This article discusses post traumatic stress disorder based on the DSM-IV-TR description of the disorder in which the illness is classified as an anxiety disorder. The discussion includes a description of the illness, causative factors, and diagnosis of this disease. The other parts examine the treatment of this disease and current research efforts on post traumatic stress disorder.
Post Traumatic Stress Disorder is a serious anxiety disorder that is likely to develop following exposure to an incident or event that contributes to psychological trauma. Notably, it's normal to have feelings of sadness, anxiety, panic, and disconnected after a traumatic experience. However, if these feelings do not fade and the individual feels trapped in an ongoing sense of danger and painful memories, he/she may be suffering from the post traumatic stress disorder. The likelihood of the development of this disease is associated with the fact that individual seems overwhelmed with the experience and unlikely to get over it and feel normal again. This illness is less frequent and more persistent since it's brought by psychological trauma. Nonetheless, an individual can overcome this condition and return to normalcy by seeking treatment, creating new ways of coping, and seeking for support.
Description of the Disorder:
As previously mentioned, post traumatic stress disorder is an emotional disease that is categorized as an anxiety illness that develops after a traumatic event or incident that is life-threatening, frightening, or highly unsafe (Dryden-Edwards & Stoppler, 2010). While the disease is likely to develop after exposure to any traumatic experience, many individuals attribute the illness with battle-scarred soldiers to an extent that military combat is regarded as the most common cause among men. In addition, the disorder can also occur in family members and friends of individuals who experienced the actual trauma.
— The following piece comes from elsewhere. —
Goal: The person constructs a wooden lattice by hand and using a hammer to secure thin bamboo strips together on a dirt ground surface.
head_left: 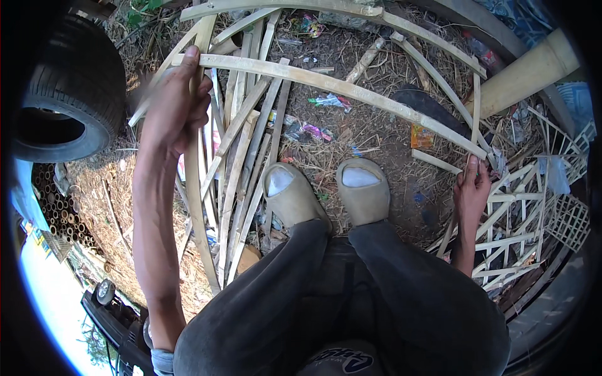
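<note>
A long pale bamboo strip [326, 81] spans the space in front of me, sloping down from left to right. My left hand [175, 103] grips its left end, thumb pressed on top and fingers curled beneath. At its right end, my right hand [471, 188] pinches it with the fingertips. Beyond it, another long strip [282, 7] runs roughly alongside. A short upright strip [476, 103] and a slanting strip [436, 81] meet near the right end; whether they are fastened there I cannot tell.
Several loose bamboo strips [235, 175] lie in a bundle left of my feet. A tyre [75, 88] stands at far left. On the right are a thick bamboo pole [530, 75] and slatted lattice pieces [514, 213]. Straw and wrappers [330, 101] litter the ground.
</note>
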Demonstrator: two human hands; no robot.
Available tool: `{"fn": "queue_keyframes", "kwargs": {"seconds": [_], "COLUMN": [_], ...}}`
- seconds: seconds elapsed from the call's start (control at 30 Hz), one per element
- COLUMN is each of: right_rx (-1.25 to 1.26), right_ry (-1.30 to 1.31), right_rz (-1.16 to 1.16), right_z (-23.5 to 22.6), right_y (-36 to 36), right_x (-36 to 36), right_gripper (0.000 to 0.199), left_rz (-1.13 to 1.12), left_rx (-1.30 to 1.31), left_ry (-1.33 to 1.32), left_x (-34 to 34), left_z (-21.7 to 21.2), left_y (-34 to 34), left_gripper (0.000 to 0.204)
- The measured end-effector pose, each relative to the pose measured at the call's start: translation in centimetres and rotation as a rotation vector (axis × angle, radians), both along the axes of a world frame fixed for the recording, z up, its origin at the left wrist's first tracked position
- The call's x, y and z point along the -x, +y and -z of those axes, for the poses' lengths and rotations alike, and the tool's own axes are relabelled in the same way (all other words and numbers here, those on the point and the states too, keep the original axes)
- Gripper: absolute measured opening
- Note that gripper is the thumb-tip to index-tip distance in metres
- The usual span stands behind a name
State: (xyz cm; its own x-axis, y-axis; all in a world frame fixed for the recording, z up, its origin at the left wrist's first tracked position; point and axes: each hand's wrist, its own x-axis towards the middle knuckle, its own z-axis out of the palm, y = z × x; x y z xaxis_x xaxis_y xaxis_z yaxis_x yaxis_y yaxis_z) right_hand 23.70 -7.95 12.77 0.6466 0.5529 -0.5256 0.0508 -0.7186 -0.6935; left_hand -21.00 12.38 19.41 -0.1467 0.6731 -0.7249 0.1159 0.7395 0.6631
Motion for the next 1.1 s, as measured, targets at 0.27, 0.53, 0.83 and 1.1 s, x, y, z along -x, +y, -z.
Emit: {"fn": "queue_keyframes", "kwargs": {"seconds": [0.27, 0.53, 0.83, 1.1], "right_rx": [-0.026, 0.014, 0.127, -0.008], "right_ry": [-0.226, -0.764, -0.107, -0.311], "right_rz": [-0.249, -0.609, -0.288, -0.475], "right_z": [5.0, 2.0, 2.6, 6.8], "right_y": [-1.8, -0.7, 6.4, 1.0], "right_x": [3.8, 3.2, 2.0, -5.4], "right_gripper": [0.031, 0.045, 0.069, 0.05], "left_rz": [-0.351, -0.236, -0.231, -0.157], "left_rx": [-0.014, 0.013, -0.011, 0.034], "left_ry": [0.036, 0.049, -0.009, -0.112], "left_x": [1.0, 0.0, -0.3, -1.4], "left_z": [9.8, 10.1, 10.3, 12.3], "left_y": [-9.9, -9.7, -9.6, -9.9], "left_gripper": [0.046, 0.045, 0.049, 0.05]}}
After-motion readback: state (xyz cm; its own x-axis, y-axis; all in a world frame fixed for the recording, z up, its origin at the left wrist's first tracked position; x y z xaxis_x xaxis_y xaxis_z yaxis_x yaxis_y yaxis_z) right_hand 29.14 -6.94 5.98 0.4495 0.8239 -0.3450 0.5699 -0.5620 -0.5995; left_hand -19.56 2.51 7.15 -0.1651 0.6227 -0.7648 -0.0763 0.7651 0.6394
Post Traumatic Stress Disorder victims usually re-experience the traumatic incident in certain ways and have a tendency to avoid people, places, and things that remind them of the incident.
According to the description of PTSD by the Diagnostic and Statistical Manual for Mental Disorders (DSM-IV-TR), the diagnostic standard of this illness includes experience of a major life-threatening incident or physical integrity. However, the description does not include a sequence of non-life-threatening traumatic incidents or micro traumas as causative factors (Seides, 2010, p.725). This is despite of indications by literature review that several non-life-threatening emotional traumas take place more often and tend to be more psychologically harmful than a single catastrophic incident. Therefore, DSM-IV-TR should consider adopting expanded criteria for the description and diagnosis of this disorder. Generally, DSM-IV-TR defines PTSD as an anxiety illness that develops from incidents considered as traumatic.
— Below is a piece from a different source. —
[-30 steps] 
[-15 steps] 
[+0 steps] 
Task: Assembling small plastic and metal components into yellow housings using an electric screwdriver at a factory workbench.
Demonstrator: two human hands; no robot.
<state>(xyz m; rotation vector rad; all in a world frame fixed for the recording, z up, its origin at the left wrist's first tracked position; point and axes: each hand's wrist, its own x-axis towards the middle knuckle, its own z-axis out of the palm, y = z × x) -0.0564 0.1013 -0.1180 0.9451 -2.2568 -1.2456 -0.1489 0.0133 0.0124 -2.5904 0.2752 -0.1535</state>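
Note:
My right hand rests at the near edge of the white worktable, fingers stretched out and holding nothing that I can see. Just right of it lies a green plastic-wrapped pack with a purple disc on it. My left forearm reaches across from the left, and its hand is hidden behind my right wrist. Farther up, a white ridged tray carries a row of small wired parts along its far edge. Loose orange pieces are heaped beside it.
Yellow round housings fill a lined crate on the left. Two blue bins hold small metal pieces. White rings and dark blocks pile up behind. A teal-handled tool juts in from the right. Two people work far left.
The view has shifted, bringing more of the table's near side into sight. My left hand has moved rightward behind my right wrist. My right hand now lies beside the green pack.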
According to statistics regarding PTSD, nearly 8% of individuals in the population are likely to develop the disease during their lifetime. In addition the lifetime prevalence of the disorder in combat veterans and victims of rape usually ranges between 10% and 30% (Dryden-Edwards & Stoppler, 2010). The higher rates of PTSD prevalence occur among African-Americans, Hispanics, Native Americans, and Caucasians respectively. While there are approximately 5 million people suffering from the illness at any one time in America, women are twice as likely to develop PTSD as compared to men. In relation to children and teens, more than 40% has endured at least a single traumatic incident contributing the development of the disorder. However, PTSD has occurred in nearly 15% of girls as compared to the 6% of boys.
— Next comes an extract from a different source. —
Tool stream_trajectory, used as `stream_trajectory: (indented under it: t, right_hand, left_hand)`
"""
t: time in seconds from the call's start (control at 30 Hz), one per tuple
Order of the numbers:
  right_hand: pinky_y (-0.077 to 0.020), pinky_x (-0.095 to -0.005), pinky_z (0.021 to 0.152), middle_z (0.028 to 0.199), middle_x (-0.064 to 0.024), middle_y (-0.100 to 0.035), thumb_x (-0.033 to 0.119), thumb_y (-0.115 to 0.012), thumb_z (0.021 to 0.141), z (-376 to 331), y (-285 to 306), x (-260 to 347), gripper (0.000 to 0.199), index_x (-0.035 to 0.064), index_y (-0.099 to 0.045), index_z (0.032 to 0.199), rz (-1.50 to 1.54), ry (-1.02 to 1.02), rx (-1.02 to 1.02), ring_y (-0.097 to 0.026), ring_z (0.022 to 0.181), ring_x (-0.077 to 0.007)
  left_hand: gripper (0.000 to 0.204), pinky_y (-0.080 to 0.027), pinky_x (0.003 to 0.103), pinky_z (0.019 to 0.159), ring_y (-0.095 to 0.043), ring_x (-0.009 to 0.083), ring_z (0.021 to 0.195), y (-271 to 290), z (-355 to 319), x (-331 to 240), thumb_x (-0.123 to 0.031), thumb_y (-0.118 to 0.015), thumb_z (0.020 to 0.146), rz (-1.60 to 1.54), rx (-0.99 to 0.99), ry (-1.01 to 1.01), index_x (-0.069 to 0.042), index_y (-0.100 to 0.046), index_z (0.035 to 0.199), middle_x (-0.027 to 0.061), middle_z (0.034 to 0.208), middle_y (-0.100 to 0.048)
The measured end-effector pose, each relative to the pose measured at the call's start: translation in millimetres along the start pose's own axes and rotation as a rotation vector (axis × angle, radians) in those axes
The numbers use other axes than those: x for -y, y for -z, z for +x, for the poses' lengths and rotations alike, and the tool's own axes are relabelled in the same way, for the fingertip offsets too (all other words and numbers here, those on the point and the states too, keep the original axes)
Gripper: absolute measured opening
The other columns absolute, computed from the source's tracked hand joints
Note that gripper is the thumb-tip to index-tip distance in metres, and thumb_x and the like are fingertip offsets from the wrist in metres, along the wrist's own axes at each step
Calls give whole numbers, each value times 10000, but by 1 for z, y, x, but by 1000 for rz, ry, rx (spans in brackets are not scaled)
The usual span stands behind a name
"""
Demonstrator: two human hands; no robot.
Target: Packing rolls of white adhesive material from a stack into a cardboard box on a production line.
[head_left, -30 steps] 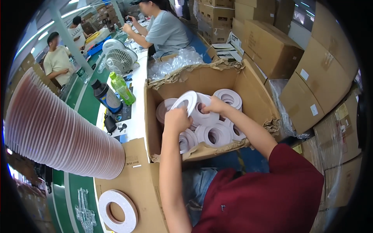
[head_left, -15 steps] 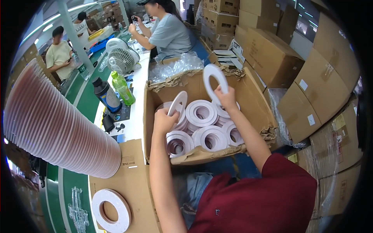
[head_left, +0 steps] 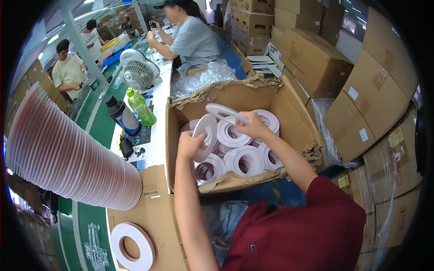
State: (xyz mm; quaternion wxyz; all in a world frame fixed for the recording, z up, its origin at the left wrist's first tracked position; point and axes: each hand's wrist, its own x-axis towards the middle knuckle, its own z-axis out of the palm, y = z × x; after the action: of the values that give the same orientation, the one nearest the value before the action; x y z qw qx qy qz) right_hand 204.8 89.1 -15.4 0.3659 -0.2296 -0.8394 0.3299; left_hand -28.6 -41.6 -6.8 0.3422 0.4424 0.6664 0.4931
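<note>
Both hands are down in the big open cardboard box [head_left: 294,117], which is packed with flat white foam rings [head_left: 246,158] lying in stacks. The left hand [head_left: 190,143] has its fingers curled around the lower edge of one white ring [head_left: 205,135], holding it up on edge, tilted, just above the stacks at the left side of the box. The right hand [head_left: 253,126] is pinching a second white ring [head_left: 224,110] by its rim, and that one is held nearly flat, a bit higher up and toward the back wall of the box, so you mostly see it edge-on. The two held rings are close together but I can't tell if they touch. The box's top edges are torn and ragged. To the left there's a long leaning stack of pinkish discs [head_left: 68,158] lying across the green table [head_left: 97,126], and one more white ring with a brown middle [head_left: 132,246] lying flat on a cardboard sheet [head_left: 153,212] near the bottom. Further back on the white part of the bench: a green bottle [head_left: 141,107], a dark jug [head_left: 121,115] and a small white fan [head_left: 138,72]. Other people are working at the far end, one in a grey shirt [head_left: 194,40], and brown boxes [head_left: 316,63] are piled up on the right.
</note>
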Motion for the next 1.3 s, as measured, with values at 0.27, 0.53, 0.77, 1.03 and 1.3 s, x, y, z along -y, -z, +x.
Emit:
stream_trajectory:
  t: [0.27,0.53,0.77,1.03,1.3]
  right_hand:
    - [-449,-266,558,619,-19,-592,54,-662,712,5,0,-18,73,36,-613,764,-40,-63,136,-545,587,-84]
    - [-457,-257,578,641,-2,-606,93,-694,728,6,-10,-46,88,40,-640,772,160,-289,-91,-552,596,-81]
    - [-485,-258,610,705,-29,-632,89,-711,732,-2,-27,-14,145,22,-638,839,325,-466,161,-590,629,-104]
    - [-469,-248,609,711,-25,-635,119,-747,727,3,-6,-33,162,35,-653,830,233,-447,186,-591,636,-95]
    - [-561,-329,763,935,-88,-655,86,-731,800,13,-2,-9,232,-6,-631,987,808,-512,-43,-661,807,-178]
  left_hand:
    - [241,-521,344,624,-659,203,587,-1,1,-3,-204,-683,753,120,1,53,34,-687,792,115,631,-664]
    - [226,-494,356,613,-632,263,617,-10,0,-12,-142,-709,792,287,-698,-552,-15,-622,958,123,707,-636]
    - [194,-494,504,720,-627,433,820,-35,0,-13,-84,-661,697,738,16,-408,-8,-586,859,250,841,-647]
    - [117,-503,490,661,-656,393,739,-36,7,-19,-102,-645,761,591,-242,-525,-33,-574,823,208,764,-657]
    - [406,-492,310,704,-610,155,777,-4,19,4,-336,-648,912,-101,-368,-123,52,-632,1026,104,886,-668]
Causative Factors of the Disorder:
As previously discussed, the main cause of post traumatic stress disorder is exposure to a life-threatening, hugely unsafe, and frightening traumatic experience. These experiences are likely to contribute to the development of the disorder if the victim feels a constant sense of danger and painful experiences (Smith & Segal, 2012). As a result of this constant feeling of painful and frightening experience, the individual remains relatively unable to overcome the incident or feel normal again. Some of the most common traumatic events that can contribute to the disorder include natural disasters, sudden death of a loved one, childhood neglect, rape, kidnapping, car or plane crashes, assault, natural disasters, and sexual or physical abuse. While the main cause of PTSD revolves around traumatic events, there are other risk factors including high levels of stress, history of depression and mental illness, lack of support and coping skills after the trauma, and family history of the disease.
Diagnosis of the Disorder:
While post traumatic stress disorder has existed for as long as human beings have endured trauma, the illness was only recognized as a formal diagnosis in the 1980s (Dryden-Edwards & Stoppler, 2010). The diagnosis of PTSD is often comorbid with eating disorders, depression and substance abuse, anxiety disorders, and manic depression. The assessment of PTSD sometimes involves the use of rating scale or controlled psychiatric interview to test the disease. Some of the standardized screening tools for diagnosis of the disease include Trauma Screening Questionnaire and PTSD Symptom Scale.